**Task brief**: Restate the listing word for word. Stop at the line that holds "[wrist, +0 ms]", include it, and leave out all pictures.

**Source material**:
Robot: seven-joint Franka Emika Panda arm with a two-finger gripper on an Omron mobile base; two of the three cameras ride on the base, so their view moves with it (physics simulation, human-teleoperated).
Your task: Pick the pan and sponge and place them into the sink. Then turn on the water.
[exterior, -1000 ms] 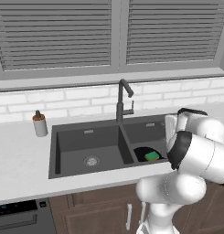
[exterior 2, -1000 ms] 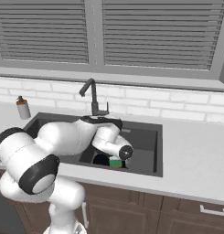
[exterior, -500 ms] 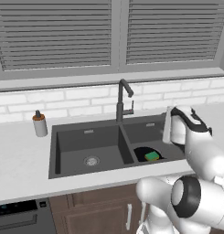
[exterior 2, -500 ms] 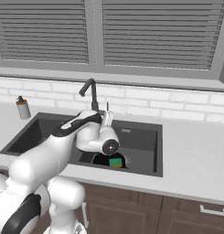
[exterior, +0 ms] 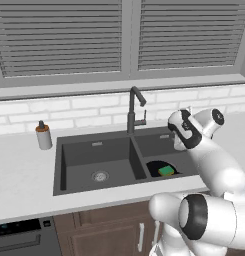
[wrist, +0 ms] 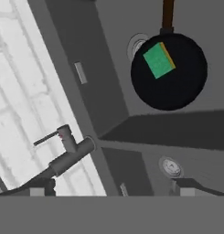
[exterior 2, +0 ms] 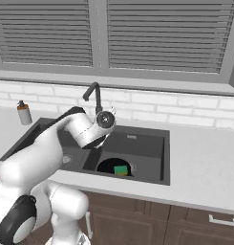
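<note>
The black pan lies flat in the right basin of the dark sink, its handle pointing away from the faucet. On the pan rests the green sponge, which I also see as the sponge and the sponge. My gripper hangs open and empty above the sink's divider, close to the dark faucet. From the bases, the gripper is just right of the faucet, and the gripper is over the right basin's back edge. No stream runs from the spout.
A grey soap bottle with an orange collar stands on the counter left of the sink. The white brick wall and window sill run behind the faucet. The left basin's silver drain is uncovered. The faucet's lever sticks out sideways.
My hand has risen out of the right basin and swung toward the faucet. The pan and sponge have stayed where they lay.
</note>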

**Output for this exercise**:
Robot: seven-joint Franka Emika Panda arm with a two-finger gripper on an Omron mobile base; two of the three cameras ride on the base, so their view moves with it (physics simulation, human-teleoperated).
Your task: Pick the pan and sponge and place them into the sink. Then turn on the water.
[exterior, -1000 ms] 
[exterior 2, -1000 ms] 
[exterior, -500 ms] 
[exterior 2, -500 ms] 
[exterior, +0 ms] 
[wrist, +0 ms] 

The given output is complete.